Probably the easiest similarity to spot about these two is the genre. Indiana Jones and Agent Carter both center around a typical action-adventure concept: keep the powerful object out of the wrong hands. They also pack in quite a lot of exciting, well-executed action fare: car chases, explosions, air fights, gun fights, fist fights, the whole shebang, without going too much for the gore factor, which makes them such crowd pleasers.

Brains and Brawn

Indy and Peggy are both action stars, so of course they know how to give a beat down. They may not have gracefully lethal moves like a lot of modern action fare, but they know how to throw their weight (and others’  weight) around, and use anything at their disposal. At the same time, however, they are both noted for their intelligence, which is crucial in the field. Indy has a doctorate after all, and can figure out a historically-based clue without much trouble. And Peggy, even before getting trained as a spy, was a skilled code breaker for the Allies.  They’re also adept at disguising themselves while on a mission, which takes good thinking on the fly (Though Indy’s Scottish accent could use some work).


Double Lives

It could be said that Indy and Peggy are so good at disguises because they basically disguise themselves in everyday life. Both are multifaceted characters in that their world sees one side of them, while the audience and trusted team members see another side.

After witnessing the man navigate dangerous booby traps in an ancient temple to steal a golden idol, Indy’s civilian identity of Dr. Henry Jones Jr., a boring (but attractive), bespectacled professor at Princeton, is intended to come as a surprise to the audience.

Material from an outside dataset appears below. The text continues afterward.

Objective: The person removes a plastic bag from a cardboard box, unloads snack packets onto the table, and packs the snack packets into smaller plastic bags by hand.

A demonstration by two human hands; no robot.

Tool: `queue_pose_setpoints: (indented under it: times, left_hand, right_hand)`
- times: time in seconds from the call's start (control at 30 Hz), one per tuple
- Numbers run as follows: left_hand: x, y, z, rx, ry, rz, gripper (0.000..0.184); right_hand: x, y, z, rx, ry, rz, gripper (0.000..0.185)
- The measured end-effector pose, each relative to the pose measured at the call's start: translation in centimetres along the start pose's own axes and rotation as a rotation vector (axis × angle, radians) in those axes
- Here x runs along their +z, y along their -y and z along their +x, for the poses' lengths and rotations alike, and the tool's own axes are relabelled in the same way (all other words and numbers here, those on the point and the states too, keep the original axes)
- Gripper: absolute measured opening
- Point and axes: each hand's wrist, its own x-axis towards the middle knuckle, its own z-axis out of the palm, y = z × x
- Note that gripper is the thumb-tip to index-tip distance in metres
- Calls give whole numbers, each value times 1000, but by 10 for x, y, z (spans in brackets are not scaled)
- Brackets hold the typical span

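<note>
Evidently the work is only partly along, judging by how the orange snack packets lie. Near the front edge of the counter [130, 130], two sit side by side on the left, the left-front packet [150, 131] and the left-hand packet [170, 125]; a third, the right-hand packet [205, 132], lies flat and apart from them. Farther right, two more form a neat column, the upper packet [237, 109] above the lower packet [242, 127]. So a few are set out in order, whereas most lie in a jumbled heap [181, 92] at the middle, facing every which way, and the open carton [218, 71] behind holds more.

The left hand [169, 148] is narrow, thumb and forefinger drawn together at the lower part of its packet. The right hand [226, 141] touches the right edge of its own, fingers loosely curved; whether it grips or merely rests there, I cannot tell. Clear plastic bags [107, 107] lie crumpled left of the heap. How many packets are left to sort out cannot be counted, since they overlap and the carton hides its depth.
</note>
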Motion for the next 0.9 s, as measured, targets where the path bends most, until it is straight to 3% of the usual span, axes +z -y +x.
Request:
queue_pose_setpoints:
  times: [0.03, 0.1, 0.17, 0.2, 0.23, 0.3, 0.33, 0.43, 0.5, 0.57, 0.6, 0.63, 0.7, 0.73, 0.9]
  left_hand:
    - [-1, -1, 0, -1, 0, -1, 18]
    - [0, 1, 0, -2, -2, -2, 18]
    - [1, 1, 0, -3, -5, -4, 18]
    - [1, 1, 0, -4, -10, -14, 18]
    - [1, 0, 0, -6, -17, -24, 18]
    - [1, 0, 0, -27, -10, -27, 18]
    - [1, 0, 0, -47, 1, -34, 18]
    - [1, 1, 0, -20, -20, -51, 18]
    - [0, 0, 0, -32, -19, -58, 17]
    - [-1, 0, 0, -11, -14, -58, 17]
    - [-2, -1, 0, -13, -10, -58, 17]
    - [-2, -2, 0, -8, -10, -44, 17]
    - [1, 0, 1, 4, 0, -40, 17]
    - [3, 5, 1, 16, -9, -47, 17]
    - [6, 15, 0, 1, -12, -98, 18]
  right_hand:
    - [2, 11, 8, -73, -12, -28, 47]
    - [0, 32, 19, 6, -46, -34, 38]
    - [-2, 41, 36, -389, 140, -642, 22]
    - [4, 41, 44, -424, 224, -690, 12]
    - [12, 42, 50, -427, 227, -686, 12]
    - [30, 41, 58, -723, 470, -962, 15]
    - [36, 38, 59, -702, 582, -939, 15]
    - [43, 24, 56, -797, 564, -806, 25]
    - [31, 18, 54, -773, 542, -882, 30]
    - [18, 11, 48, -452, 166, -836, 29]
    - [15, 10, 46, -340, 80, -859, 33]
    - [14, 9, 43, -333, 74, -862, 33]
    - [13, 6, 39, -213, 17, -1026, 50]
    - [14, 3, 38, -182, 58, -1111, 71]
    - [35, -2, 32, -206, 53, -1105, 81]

But the moment he dons the fedora, leather jacket, and whip, he’s a completely different person.

Peggy, as introduced in Captain America: The First Avenger, is a tough-as-nails SSR agent who shines in the heat of battle during World War II. So upon picking up the series in New York after the war is over, it is disheartening to see her pretend to the world to be a telephone operator, and reduced to secretary within the SSR itself because she is a woman.

Watching both characters play with these double lives is a part of what makes them memorable, and makes those characters who see them as they really are all the more valuable.

Period Pieces

Part of the intrigue of Indiana Jones and Agent Carter is that they are set in a specific time frame. The original three Indiana Jones films take place in the years leading up to World War II, while Agent Carter takes place soon after the war. Not only does it give both a similar aesthetic in terms of costumes and tech which appeals to the nostalgia factor, but also allows them to deal with the worldwide effects of this huge event in world history, whether by preventing threats or dealing with the aftermath.

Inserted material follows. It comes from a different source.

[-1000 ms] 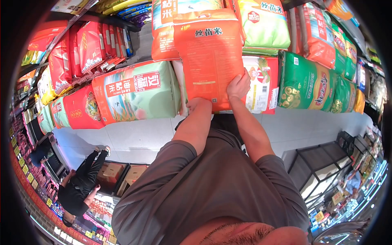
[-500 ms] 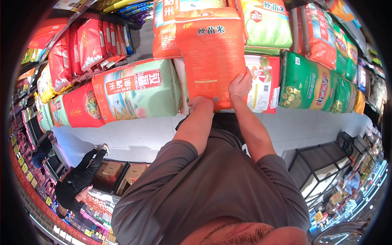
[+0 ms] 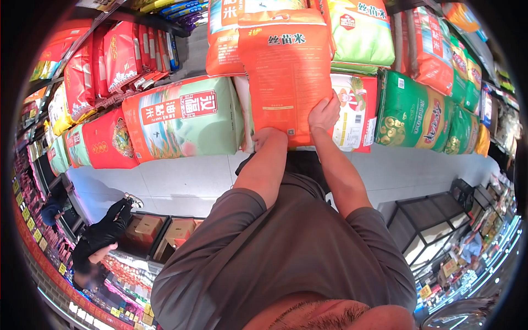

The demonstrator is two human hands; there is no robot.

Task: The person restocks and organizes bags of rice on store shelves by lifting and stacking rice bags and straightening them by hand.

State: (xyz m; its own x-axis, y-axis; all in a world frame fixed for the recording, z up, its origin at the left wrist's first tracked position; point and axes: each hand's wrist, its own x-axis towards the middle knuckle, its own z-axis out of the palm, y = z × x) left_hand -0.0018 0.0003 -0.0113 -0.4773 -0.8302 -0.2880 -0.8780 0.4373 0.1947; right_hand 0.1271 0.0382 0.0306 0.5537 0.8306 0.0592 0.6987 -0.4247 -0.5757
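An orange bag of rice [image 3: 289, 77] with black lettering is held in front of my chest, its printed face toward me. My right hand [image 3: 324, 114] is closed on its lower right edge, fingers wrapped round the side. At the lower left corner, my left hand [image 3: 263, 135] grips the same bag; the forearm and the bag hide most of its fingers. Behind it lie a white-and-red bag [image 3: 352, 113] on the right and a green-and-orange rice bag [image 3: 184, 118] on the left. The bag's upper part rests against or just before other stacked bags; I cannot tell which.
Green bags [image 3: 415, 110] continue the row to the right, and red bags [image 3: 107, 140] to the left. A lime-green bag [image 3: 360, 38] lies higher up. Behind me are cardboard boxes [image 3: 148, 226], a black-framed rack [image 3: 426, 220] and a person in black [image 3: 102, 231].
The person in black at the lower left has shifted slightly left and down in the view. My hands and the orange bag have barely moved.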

I love a good one-liner, and Indiana Jones and Agent Carter both have tons of them! Personal favorites:


  • Indiana Jones: “Snakes. Why did it have to be snakes?” (Raiders)
  • Indiana: Do we need a monkey?
    Marion: I’m surprised at you. Talking that way about our baby. He’s got your looks, too.
    Indiana: And your brains.
  • Henry Jones: [accidentally shoots their own plane with the machine gun]
    Indiana Jones: Dad, are we hit?”
    Henry Jones: “More or less. Son, I’m sorry… They got us.” (Last Crusade)
  • Peggy Carter: [Cuffed to the table in the interrogation room] Mr. Jarvis, how would you feel if we smashed that mirror with this table?
    Edwin Jarvis: I would feel splendid about it.
  • Daniel: This is a bad plan.
    Jarvis: It’s a horrible plan.
    Peggy: It’s a solid plan.
  • Peggy: How are you now?
    Sousa: I still want to kill Thompson, but no more than usual.
  • Mr Jones: I didn’t know our government had such good taste in secretaries. What’s your name darling?
    Peggy: [deadpan] Agent.

Strong Nuanced Characters (and Hey, Look, There Are Women!)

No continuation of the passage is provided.